AN: The film that will be screened at the Regent on Wednesday, features four DJ’s from free form radio, you are one, who are the others?
CL: The film is called, “I Am What I Play.” It features four DJ’s, including myself. David Marsden, a Canadian radio broadcaster in the 1980’s and the driving force behind Brampton, Ontario radio station CFNY. Meg Griffin an American radio disc jockey who started her career alongside Howard Stern at WRNW in New York. She’s currently heard on the Sirius XM Satellite Radio channels The Loft, Classic Vinyl, and Deep Tracks. Pat O’Day, a Pacific Northwest broadcaster and promoter who is best known as the afternoon drive personality at Seattle’s KJR 950 in the 1960s. He eventually become program director and general manager. In the mid-70’s and 80’s he owned KYYX – FM 96.5 Radio in Seattle.
AN: All of the years you worked at WBCN, who was the one rock star, musician, that you sat back and said, wow? Any crazy stories you want to share about the music and mayhem that surrounded the world of rock & roll?
CL: We never looked at the musicians as being rock stars. They were just great musicians. Often times many would stop by the station after their show and just hang out with us, smoke pot, get high, laugh. I remember Duane Allman walked in with Jerry Garcia after a Boston show. They were just cool guys to hang out with and get high.
Mick Taylor came in one day and I didn’t know who he was. I asked him his name and he said, Mick Taylor. So, I asked him what he was doing? He said he was going on tour with the Rolling Stones.
I think I was most nervous during my first interview. It was with George Harrison. I met him and told him I was with a small underground radio station. It must have peaked his interest.

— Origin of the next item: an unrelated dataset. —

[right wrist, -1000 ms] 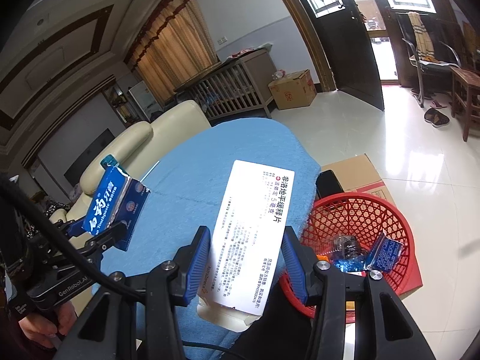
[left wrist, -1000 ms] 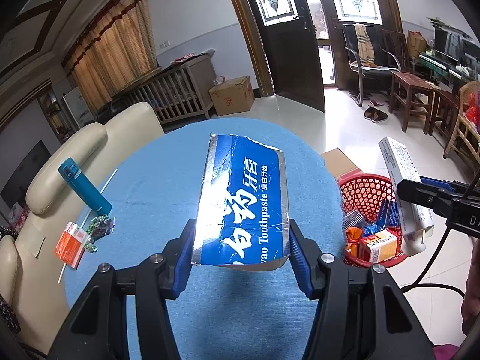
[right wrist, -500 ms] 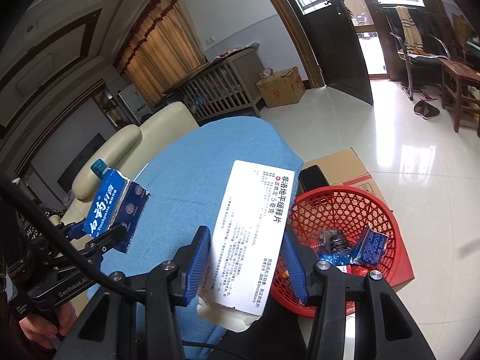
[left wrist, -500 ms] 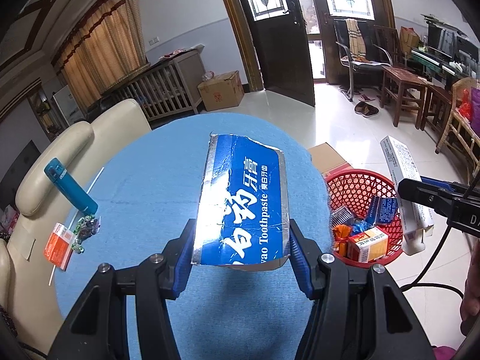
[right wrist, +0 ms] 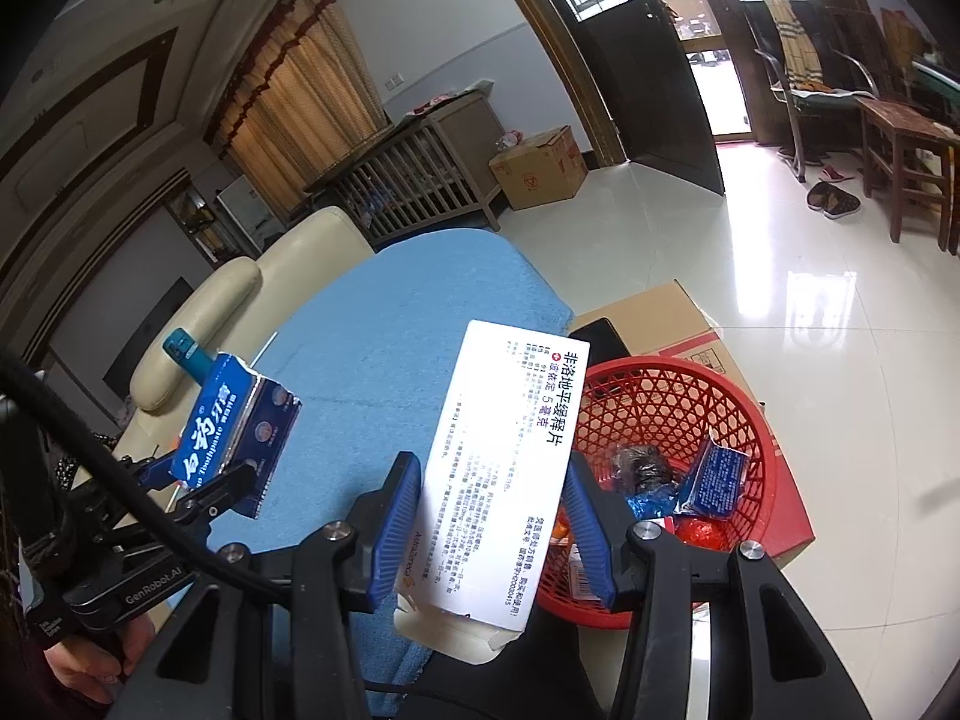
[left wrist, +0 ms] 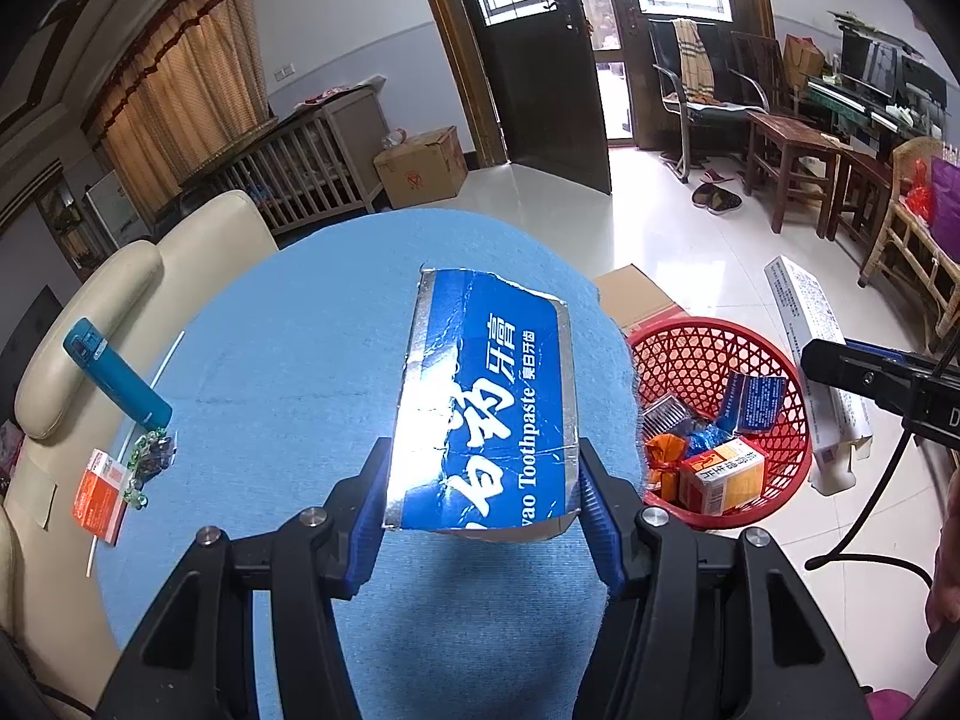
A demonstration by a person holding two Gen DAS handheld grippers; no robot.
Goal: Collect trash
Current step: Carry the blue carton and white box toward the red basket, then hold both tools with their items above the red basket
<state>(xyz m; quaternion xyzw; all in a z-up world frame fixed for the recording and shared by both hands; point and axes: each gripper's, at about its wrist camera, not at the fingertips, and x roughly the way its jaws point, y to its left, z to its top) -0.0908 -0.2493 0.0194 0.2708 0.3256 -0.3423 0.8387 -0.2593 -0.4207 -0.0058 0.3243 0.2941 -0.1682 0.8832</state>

As far as crazy stories, there are a zillion but most you wouldn’t want to print here. Afterall, I did do it for 30 years.
AN: What do you think of politics now? Sort of like a reality show?

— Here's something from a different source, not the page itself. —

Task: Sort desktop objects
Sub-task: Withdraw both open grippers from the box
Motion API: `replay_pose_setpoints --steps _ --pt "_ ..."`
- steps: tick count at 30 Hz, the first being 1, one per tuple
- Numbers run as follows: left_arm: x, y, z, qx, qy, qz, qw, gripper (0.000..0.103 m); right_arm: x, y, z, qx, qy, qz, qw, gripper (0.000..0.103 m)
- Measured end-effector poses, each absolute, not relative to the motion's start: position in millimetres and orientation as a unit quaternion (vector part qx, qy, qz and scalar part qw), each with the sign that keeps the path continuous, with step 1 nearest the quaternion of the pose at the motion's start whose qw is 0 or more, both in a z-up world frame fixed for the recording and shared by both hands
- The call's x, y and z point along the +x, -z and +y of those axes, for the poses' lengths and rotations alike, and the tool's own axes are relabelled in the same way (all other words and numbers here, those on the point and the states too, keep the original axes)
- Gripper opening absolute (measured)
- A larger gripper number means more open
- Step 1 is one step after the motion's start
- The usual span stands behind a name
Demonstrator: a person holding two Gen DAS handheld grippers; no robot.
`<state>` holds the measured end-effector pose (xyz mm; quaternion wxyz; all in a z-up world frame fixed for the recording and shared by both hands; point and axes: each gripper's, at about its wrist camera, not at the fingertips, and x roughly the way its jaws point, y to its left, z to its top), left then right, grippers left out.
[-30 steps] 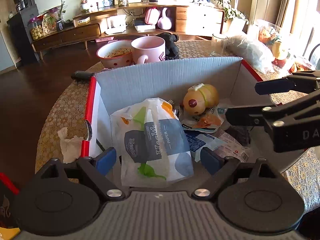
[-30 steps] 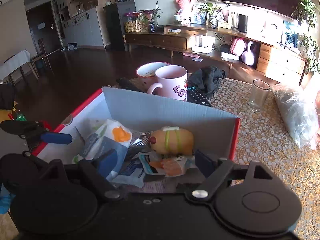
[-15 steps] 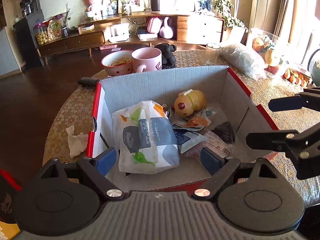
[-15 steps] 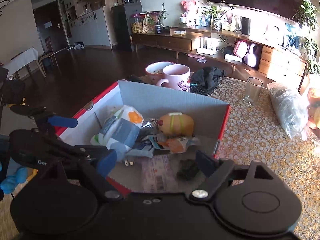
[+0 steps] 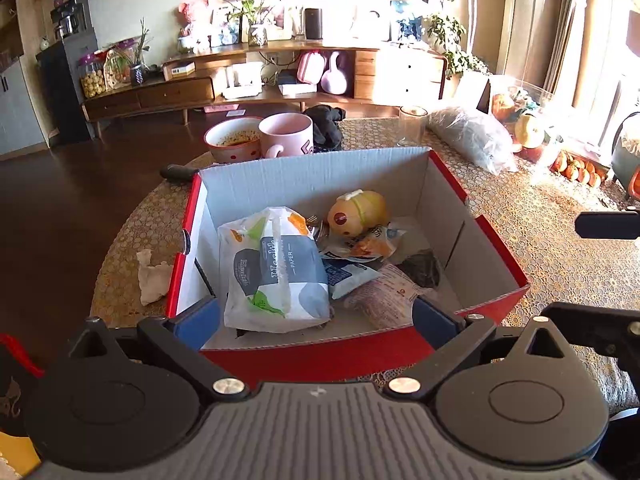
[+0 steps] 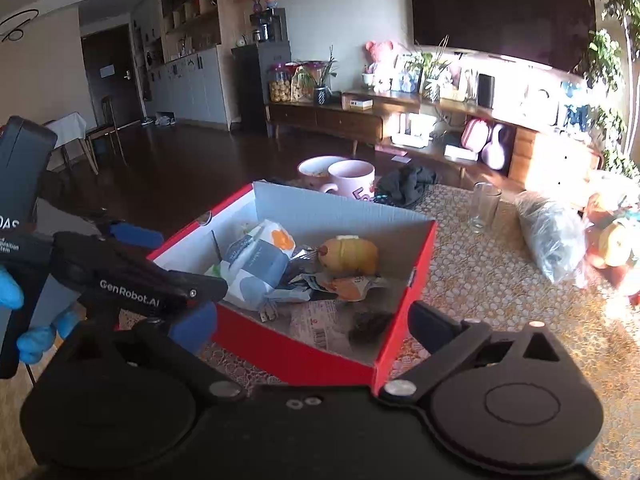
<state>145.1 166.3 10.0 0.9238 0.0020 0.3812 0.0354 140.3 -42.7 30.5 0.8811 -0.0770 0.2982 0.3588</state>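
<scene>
Both tongs, left and right, have just been opening and stand wide apart, empty, short of the red box on the bench. Inside it a tissue pack lies at nine o'clock, a yellow toy at one, and what may be a dark cloth at four.

Ahead of the claw, a box red outside, pale grey inside, holds a white tissue pack patterned grey, green and orange, and a yellow toy with a red spot. Beyond it stand a pink mug and a red-dotted bowl. The bench wears tan lace.
</scene>
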Motion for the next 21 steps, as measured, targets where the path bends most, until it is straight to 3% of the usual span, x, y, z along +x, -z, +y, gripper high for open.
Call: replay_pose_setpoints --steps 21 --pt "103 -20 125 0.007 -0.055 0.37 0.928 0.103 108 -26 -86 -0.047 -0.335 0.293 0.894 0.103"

CL: Yes, a reality show. Back then, most musicians were left winged liberal. Now look at Ernie Boch, he’s supporting Trump. Who would have thought?
AN: Hawaii? You know we’re all jealous of your move to Hawaii. Afterall, you are living in paradise every day. What are you doing over there? Do you sit on the beach and collect shells?
CL: Well, I’m doing my radio show charleslaquidararadio. I moved to Hawaii 16 years ago. WBCN got me to be where I am today. I swim every single day, and exercise. That’s something you don’t get to do in Boston because the weather doesn’t permit that.